The number of Irish firms involved in exporting is much lower than comparable firms in other small economies. Irish SMEs do not grow to a size that is considered essential for developing overseas markets.
There is very little useful data on firms. Stephen Kinsella has done some work on firm mortality but there is no useful data on startups, survival rates and no longitudinal studies tracking growing firms.
According to Forfás, science related public spending across 39 government departments and agencies rose from €1.2bn in 1999 to €2.5b in 2009. €500m could likely be chopped off this sector without impacting outcomes.
The so-called smart economy has got the lion's share of Irish enterprise public funding in recent years with research and development spending in higher education almost trebling from €322m in 2002.
While research can have several benefits, direct commercialisation is an insignificant one.
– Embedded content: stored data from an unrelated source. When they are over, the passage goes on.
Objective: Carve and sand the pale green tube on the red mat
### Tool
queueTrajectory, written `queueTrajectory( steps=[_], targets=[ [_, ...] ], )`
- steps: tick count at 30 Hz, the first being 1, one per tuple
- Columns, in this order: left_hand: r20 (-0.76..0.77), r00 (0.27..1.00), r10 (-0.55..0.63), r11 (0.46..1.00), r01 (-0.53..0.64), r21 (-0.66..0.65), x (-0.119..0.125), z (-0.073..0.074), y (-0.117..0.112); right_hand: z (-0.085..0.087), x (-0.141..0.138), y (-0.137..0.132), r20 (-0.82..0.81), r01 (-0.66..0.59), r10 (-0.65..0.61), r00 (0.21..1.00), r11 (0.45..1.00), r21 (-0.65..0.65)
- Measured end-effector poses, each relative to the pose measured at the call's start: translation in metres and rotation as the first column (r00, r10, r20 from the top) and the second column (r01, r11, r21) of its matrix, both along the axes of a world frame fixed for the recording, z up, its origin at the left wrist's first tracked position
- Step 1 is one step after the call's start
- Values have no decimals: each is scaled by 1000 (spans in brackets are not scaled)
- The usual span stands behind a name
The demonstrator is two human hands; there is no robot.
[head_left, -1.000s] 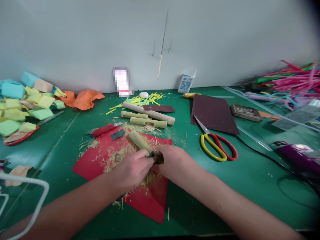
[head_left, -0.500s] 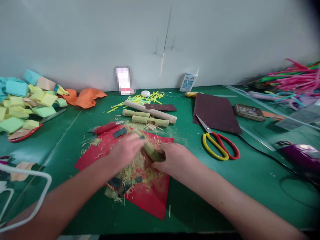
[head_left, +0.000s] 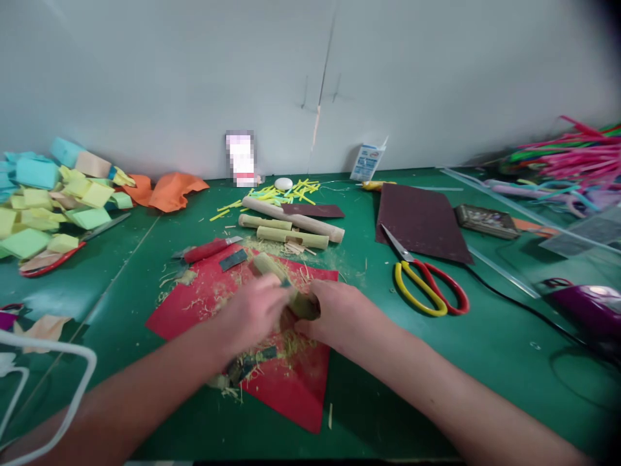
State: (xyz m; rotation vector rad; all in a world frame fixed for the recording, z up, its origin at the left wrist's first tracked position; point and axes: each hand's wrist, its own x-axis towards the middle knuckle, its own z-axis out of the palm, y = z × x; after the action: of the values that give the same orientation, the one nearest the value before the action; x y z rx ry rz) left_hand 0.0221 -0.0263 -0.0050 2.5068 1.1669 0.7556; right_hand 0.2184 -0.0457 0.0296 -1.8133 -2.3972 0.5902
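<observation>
A pale green bamboo tube [head_left: 272,266] slants over the red sheet [head_left: 301,404], its hollow end toward me. My right hand [head_left: 334,307] is closed round that near end. My left hand [head_left: 259,307], somewhat blurred, is closed on a small dark piece of sandpaper [head_left: 285,283] pressed against the tube's upper side. Shavings and fibres [head_left: 291,349] lie on the sheet under and around both hands. Another dark strip [head_left: 233,260] rests beyond my left hand, and several more scraps [head_left: 250,366] lie nearer to me.
Behind the sheet lie a red-handled knife [head_left: 208,250] and several bamboo pieces [head_left: 292,237]. Scissors [head_left: 421,285] rest on the right, partly over a dark brown sheet [head_left: 417,220]. A purple glue gun [head_left: 587,301] with a cable sits far right; folded paper [head_left: 36,200] is heaped at left.
My left hand has slid along the tube toward me and to the right, with the sandpaper, uncovering more of the tube's far end. My right hand keeps its hold. The view has shifted slightly.
</observation>
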Motion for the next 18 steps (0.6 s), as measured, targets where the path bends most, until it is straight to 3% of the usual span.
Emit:
queueTrajectory(
  steps=[2, 7, 13, 18],
  targets=[
    [17, 998, -63, 998, 63, -11, -4, -1, 2, 0, 0, 0, 9, 7, -7, 1000, 1000, 2],
    [83, 980, 182, 980, -188, 66, -20, -1, 22, 1, 0, -1, -23, 14, -14, 1000, 1000, -6],
    [34, 999, -43, 998, 42, 37, 2, -5, 0, -1, -1, 1, -56, -7, 8, 998, 1000, 14],
    [65, 984, 167, 980, -173, 100, -12, -1, 27, -5, -2, 3, -77, 42, -35, 996, 994, 102]
  ],
)
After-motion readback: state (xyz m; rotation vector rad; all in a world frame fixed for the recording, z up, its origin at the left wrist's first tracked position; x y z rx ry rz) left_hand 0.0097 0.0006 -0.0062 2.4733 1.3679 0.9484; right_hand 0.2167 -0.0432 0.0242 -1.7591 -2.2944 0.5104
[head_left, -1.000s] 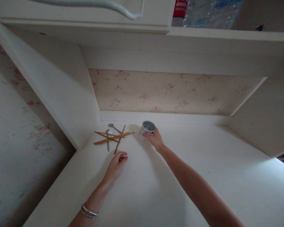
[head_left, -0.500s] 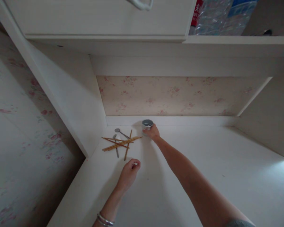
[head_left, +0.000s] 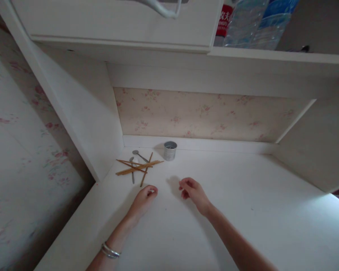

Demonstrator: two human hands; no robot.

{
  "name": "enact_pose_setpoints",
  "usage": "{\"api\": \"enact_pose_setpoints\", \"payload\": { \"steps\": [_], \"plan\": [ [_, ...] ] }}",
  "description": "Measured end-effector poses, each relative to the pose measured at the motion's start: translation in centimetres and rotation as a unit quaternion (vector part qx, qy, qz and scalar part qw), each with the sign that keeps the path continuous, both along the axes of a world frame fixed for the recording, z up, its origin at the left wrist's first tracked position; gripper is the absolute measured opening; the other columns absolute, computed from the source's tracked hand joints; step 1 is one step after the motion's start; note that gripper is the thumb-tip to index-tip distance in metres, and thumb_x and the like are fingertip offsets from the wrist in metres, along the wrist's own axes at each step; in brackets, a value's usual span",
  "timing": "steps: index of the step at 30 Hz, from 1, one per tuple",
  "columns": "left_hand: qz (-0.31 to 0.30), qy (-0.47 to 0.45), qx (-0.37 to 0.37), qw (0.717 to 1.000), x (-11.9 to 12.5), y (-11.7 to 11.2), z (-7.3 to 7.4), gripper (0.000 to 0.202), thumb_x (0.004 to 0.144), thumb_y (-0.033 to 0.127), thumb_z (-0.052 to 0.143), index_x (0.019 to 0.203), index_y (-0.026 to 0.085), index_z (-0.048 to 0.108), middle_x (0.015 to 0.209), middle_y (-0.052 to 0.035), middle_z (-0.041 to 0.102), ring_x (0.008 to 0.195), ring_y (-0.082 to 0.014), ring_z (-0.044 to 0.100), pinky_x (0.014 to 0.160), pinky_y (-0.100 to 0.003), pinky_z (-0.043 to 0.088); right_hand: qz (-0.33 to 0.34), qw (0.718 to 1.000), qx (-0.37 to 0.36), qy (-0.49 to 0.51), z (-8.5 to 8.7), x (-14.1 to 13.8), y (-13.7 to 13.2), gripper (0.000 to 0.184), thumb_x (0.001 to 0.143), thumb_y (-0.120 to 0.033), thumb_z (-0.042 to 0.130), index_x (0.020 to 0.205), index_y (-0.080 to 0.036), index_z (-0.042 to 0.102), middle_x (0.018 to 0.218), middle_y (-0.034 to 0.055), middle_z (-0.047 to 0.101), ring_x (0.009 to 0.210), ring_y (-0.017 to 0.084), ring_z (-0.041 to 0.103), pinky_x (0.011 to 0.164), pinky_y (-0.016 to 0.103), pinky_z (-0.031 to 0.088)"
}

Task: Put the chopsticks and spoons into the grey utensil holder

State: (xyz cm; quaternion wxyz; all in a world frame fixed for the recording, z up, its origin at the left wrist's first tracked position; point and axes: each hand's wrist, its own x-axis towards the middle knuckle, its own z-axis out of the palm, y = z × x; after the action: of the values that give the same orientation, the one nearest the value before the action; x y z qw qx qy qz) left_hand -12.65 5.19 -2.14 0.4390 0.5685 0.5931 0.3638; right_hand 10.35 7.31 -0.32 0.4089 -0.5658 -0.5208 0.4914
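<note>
A silver metal cup, a perforated holder, stands upright near the back edge of the white tabletop. To its left lies a loose pile of brown chopsticks, several of them crossing each other. Two metal spoons, one spoon behind the pile and another spoon partly under it, lie among them. My left hand is just in front of the chopsticks, fingers curled with thumb and fingertips together and nothing seen in them. Over the tabletop, apart from the cup, my right hand holds nothing, its thumb and fingers apart.
White side panels rise at the left and right of the tabletop. Overhead hangs a cabinet with a handle, and plastic bottles stand on the open shelf beside it. Floral wallpaper covers the back.
My right hand has let go of the metal cup and drawn back toward me, its fingers now apart. The cup stands on its own. The view has shifted slightly.
</note>
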Motion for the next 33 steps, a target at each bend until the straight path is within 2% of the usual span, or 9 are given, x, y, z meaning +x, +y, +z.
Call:
{"api": "enact_pose_setpoints", "payload": {
  "steps": [1, 3, 7, 10, 12, 16, 21, 27, 33],
  "plan": [
    [0.002, 0.002, -0.001, 1.0, 0.0, 0.0, -0.1, 0.029, 0.079, 0.041, 0.053, 0.092, 0.018, 0.065, 0.081, -0.0036, 0.064, 0.078, -0.0201, 0.058, 0.071, -0.03, 0.039, 0.032, 0.999, -0.01, 0.04, -0.3, 0.4, -1.7, 0.036, 0.079, -0.053, 0.062, 0.083, -0.018, 0.058, 0.072, 0.0018, 0.063, 0.046, 0.011, 0.056, 0.045, 0.024, 0.045],
    [0.007, 0.003, 0.0, 1.0, 0.4, -0.1, -0.2, 0.032, 0.08, 0.042, 0.052, 0.094, 0.018, 0.065, 0.086, -0.0041, 0.066, 0.081, -0.0202, 0.058, 0.073, -0.03, 0.04, 0.049, 0.995, -0.022, 0.086, -1.0, 1.1, -4.3, 0.037, 0.079, -0.055, 0.063, 0.078, -0.018, 0.057, 0.067, -0.0009, 0.061, 0.039, 0.007, 0.049, 0.036, 0.02, 0.035],
    [-0.027, 0.014, -0.003, 1.0, 3.2, -1.3, 0.9, 0.035, 0.081, 0.044, 0.049, 0.095, 0.016, 0.064, 0.086, -0.004, 0.066, 0.081, -0.0195, 0.059, 0.074, -0.029, 0.041, 0.035, 0.995, -0.017, 0.096, -2.3, 1.8, -6.2, 0.042, 0.079, -0.058, 0.062, 0.071, -0.017, 0.056, 0.053, -0.0049, 0.053, 0.033, 0.005, 0.038, 0.033, 0.019, 0.023],
    [-0.113, 0.015, 0.023, 0.993, 7.0, -2.6, 2.2, 0.032, 0.084, 0.044, 0.049, 0.09, 0.016, 0.064, 0.082, -0.003, 0.065, 0.079, -0.0181, 0.058, 0.073, -0.028, 0.04, 0.035, 0.995, -0.001, 0.091, -2.9, 1.9, -6.2, 0.04, 0.082, -0.055, 0.06, 0.072, -0.017, 0.056, 0.049, -0.0065, 0.047, 0.036, 0.005, 0.035, 0.035, 0.019, 0.021],
    [-0.142, -0.001, 0.052, 0.988, 9.5, -3.2, 2.6, 0.033, 0.086, 0.045, 0.047, 0.082, 0.016, 0.063, 0.077, -0.002, 0.063, 0.076, -0.0166, 0.056, 0.07, -0.027, 0.039, 0.039, 0.995, 0.018, 0.086, -3.2, 1.9, -6.1, 0.037, 0.083, -0.053, 0.059, 0.076, -0.017, 0.058, 0.051, -0.0065, 0.046, 0.04, 0.006, 0.035, 0.037, 0.019, 0.023],
    [-0.114, -0.084, 0.034, 0.989, 12.4, -3.3, 2.2, 0.035, 0.086, 0.047, 0.047, 0.071, 0.016, 0.057, 0.065, 0.0009, 0.054, 0.065, -0.0132, 0.047, 0.061, -0.025, 0.035, 0.023, 0.997, 0.048, 0.059, -3.8, 2.1, -6.0, 0.034, 0.086, -0.05, 0.055, 0.079, -0.017, 0.06, 0.055, -0.0052, 0.047, 0.046, 0.008, 0.039, 0.041, 0.02, 0.028],
    [-0.084, -0.146, -0.034, 0.985, 12.1, -3.4, 1.4, 0.034, 0.082, 0.047, 0.052, 0.066, 0.018, 0.048, 0.051, 0.0067, 0.037, 0.053, -0.0099, 0.035, 0.053, -0.024, 0.027, 0.042, 0.998, 0.054, 0.005, -3.7, 2.2, -6.2, 0.031, 0.089, -0.045, 0.049, 0.08, -0.017, 0.06, 0.056, -0.004, 0.05, 0.047, 0.01, 0.042, 0.044, 0.021, 0.03],
    [-0.083, -0.119, -0.04, 0.989, 11.7, -4.0, 1.4, 0.031, 0.083, 0.045, 0.051, 0.066, 0.018, 0.047, 0.051, 0.0073, 0.036, 0.051, -0.009, 0.033, 0.05, -0.024, 0.024, 0.054, 0.995, 0.072, -0.05, -2.9, 2.2, -6.5, 0.026, 0.089, -0.038, 0.048, 0.077, -0.018, 0.06, 0.056, -0.004, 0.051, 0.05, 0.011, 0.044, 0.046, 0.021, 0.032],
    [-0.089, -0.111, -0.029, 0.989, 11.9, -4.0, 1.2, 0.031, 0.083, 0.045, 0.051, 0.067, 0.018, 0.049, 0.052, 0.0071, 0.037, 0.05, -0.0087, 0.033, 0.049, -0.024, 0.023, 0.053, 0.994, 0.077, -0.061, -3.0, 2.2, -6.6, 0.025, 0.089, -0.036, 0.047, 0.078, -0.018, 0.06, 0.058, -0.0035, 0.052, 0.053, 0.011, 0.045, 0.049, 0.021, 0.033]
  ]
}}
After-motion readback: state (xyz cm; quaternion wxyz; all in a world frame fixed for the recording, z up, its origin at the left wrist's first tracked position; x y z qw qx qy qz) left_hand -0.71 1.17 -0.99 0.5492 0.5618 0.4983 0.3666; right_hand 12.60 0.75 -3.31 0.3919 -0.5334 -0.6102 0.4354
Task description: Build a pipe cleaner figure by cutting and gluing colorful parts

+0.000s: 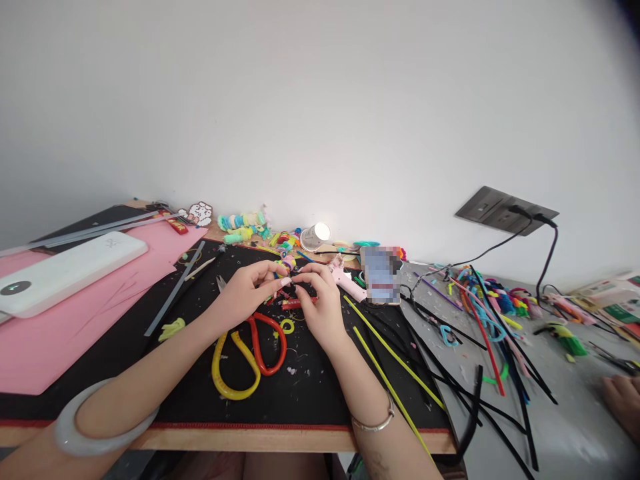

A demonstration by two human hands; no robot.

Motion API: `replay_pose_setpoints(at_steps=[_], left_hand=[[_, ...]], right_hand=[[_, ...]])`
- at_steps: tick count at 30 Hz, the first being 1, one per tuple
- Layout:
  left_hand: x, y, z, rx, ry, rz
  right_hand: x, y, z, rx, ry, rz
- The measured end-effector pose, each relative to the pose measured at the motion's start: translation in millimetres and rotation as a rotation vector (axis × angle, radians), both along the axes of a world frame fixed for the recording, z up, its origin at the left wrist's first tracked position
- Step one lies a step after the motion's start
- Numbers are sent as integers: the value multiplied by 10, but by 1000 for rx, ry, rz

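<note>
Above a black mat (190, 393), both my hands meet at the fingertips. My left hand (253, 290) is closed in a pinch, thumb against forefinger. Facing it, my right hand (320, 300) pinches too. A tiny dark piece shows between the fingertips, too small to name. Just behind the fingers sits a colourful yellow, pink and purple fuzzy item (286, 262), partly covered by the hands. Scissors with one yellow and one red handle (216, 373) lie below my left hand, their blades partly hidden by it. A small yellow curl (287, 326) lies between my wrists.
A pink glue gun (350, 285) and a phone (384, 277) are right of my hands; a paper cup (311, 238) stands behind. Yellow and black pipe cleaners (395, 353) spread rightward. A white device (80, 270) covers pink paper (65, 353). Another person's hand (623, 400) shows far right.
</note>
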State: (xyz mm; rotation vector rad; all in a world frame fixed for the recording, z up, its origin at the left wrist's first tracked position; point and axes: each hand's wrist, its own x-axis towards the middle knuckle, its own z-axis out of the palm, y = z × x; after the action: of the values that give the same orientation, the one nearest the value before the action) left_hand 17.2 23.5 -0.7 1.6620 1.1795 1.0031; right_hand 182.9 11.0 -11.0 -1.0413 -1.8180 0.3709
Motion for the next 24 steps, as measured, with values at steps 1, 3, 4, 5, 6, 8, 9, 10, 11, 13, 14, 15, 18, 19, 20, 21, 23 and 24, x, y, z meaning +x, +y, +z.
replay_pose_setpoints(at_steps=[1,3,4,5,6,8,9,10,11,13,14,15,18,19,20,21,23,24], left_hand=[[1,0,2,4,4,1],[-1,1,0,15,13,2],[-3,3,-2,22,18,3],[-5,4,-4,29,25,5],[-7,5,-7,37,33,7],[-11,7,-10,53,51,17],[-12,7,-11,60,63,22],[-13,7,-11,69,77,25],[-15,6,-12,79,92,29],[-18,3,-14,101,129,33],[-20,0,-16,113,151,32],[-22,-3,-18,124,172,30],[-27,-8,-28,151,215,13],[-28,-8,-32,155,222,7],[-28,-8,-36,158,224,5],[-28,-7,-39,158,224,3],[-28,-6,-42,155,220,3],[-27,-7,-40,154,215,4]], right_hand=[[0,-1,-1,-1,1,0],[2,-3,-2,-5,6,-2],[2,-3,-3,-7,8,-2],[3,-2,-4,-9,10,-3],[3,-1,-5,-11,12,-4],[3,2,-6,-13,15,-6],[3,4,-8,-12,16,-6],[3,6,-10,-13,17,-5],[3,8,-12,-11,20,-4],[4,11,-18,-11,23,-4],[5,13,-20,-11,24,-6],[6,14,-21,-13,24,-9],[8,14,-21,-16,32,-12],[8,15,-22,-19,37,-12],[8,15,-23,-23,42,-12],[9,15,-25,-30,46,-12],[9,17,-30,-49,56,-15],[8,17,-33,-60,64,-15]])
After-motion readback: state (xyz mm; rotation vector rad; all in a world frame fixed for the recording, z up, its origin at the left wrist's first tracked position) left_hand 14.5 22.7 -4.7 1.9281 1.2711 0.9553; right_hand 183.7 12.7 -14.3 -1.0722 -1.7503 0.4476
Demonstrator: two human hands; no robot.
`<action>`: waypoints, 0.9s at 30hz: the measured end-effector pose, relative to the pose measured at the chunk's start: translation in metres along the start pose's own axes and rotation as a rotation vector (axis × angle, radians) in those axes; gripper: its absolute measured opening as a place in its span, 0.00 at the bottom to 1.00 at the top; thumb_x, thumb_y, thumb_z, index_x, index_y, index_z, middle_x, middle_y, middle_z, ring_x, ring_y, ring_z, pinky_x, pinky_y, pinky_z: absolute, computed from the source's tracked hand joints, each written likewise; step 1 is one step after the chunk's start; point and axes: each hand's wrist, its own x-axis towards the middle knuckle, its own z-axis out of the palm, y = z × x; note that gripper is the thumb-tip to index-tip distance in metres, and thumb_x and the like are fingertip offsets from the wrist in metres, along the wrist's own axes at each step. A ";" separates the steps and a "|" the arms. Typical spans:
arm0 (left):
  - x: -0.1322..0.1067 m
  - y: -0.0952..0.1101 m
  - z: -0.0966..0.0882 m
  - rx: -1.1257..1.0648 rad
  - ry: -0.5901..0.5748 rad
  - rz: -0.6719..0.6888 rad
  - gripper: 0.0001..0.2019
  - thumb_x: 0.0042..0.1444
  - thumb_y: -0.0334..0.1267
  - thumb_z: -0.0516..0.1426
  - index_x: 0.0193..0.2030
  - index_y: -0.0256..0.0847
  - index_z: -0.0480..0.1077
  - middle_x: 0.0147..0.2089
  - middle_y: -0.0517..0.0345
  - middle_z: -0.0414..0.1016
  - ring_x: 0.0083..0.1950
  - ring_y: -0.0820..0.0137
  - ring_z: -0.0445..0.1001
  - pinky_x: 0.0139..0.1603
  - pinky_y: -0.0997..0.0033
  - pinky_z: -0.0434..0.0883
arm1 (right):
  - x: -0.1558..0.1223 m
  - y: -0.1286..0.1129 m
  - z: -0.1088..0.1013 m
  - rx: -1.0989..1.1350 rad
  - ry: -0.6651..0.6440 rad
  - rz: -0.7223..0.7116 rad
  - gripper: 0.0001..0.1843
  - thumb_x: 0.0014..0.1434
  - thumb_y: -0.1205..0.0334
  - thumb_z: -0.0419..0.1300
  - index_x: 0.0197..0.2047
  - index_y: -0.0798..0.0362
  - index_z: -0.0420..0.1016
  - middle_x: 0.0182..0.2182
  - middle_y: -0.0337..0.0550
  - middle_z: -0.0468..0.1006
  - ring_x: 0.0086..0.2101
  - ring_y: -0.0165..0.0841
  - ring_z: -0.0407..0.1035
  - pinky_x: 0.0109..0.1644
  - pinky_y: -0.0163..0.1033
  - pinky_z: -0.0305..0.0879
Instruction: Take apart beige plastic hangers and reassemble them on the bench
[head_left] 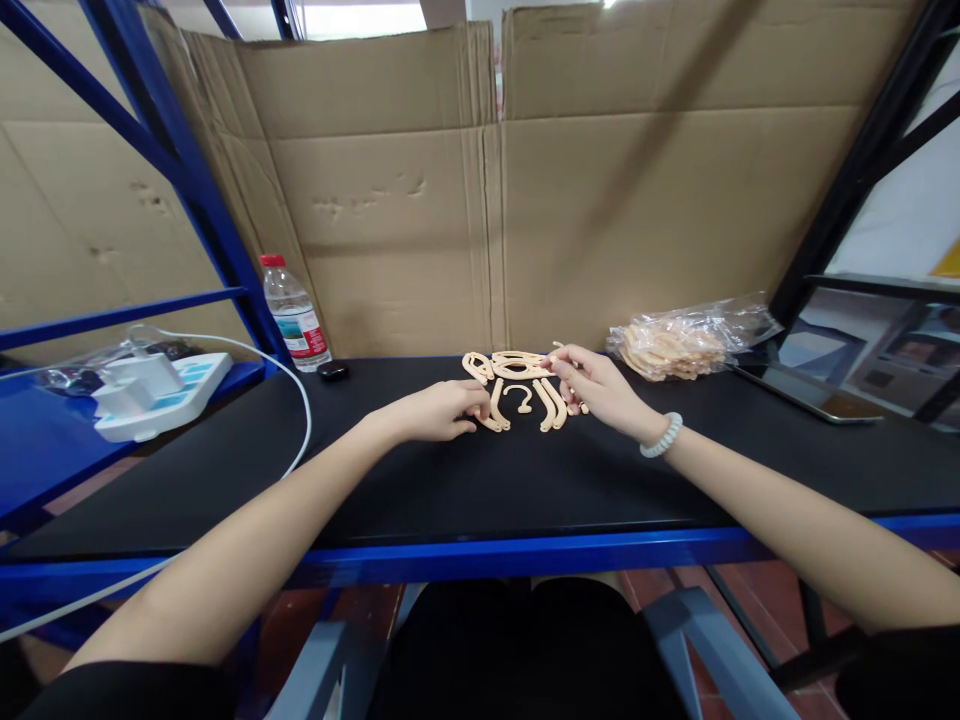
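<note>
Beige plastic pieces, which look like parts of folding clothes hangers, lie in a group on the black tabletop. A hook piece (519, 400) sits in the middle, with curved arm pieces (553, 405) on its right and more curved strips (496, 408) on its left. Behind them lie a long oval frame piece (517, 366) and a smaller looped piece (476, 366). My left hand (448, 410) rests beside the left strips, fingers bent and thumb apart. My right hand (592, 388) pinches thumb and forefinger at the oval frame's right end; small beige bits show under its palm.
A clear bag of beige pieces (667, 345) lies at the back right, beside a tablet-like device (810, 390). A water bottle (296, 318) and a small black object (333, 370) stand at the back left. A white power strip (165, 395) trails a cable (306, 420) across the table.
</note>
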 end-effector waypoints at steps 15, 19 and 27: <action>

For example, in the US the income from intellectual property is 4% of university research spending and in England in 2009, only £73m was earned.
The officially policy is a muddle but the goal to create a jobs engine from research is a delusion.
A UCD study shows that in 2009, firms supported by venture capital companies, employed 9,700 people; according to Enterprise Ireland, 100 spinouts from research created 1,000 in 10 years.
Given the growing world population, there should be focus on food and commercial research should prioritise this area.
In the EU in 2006, manufacturing as a percentage of total employment was 18.2%, 13.3% in Ireland and 22% in Germany.
Despite the recession, the costs of doing business in Ireland are still excessive.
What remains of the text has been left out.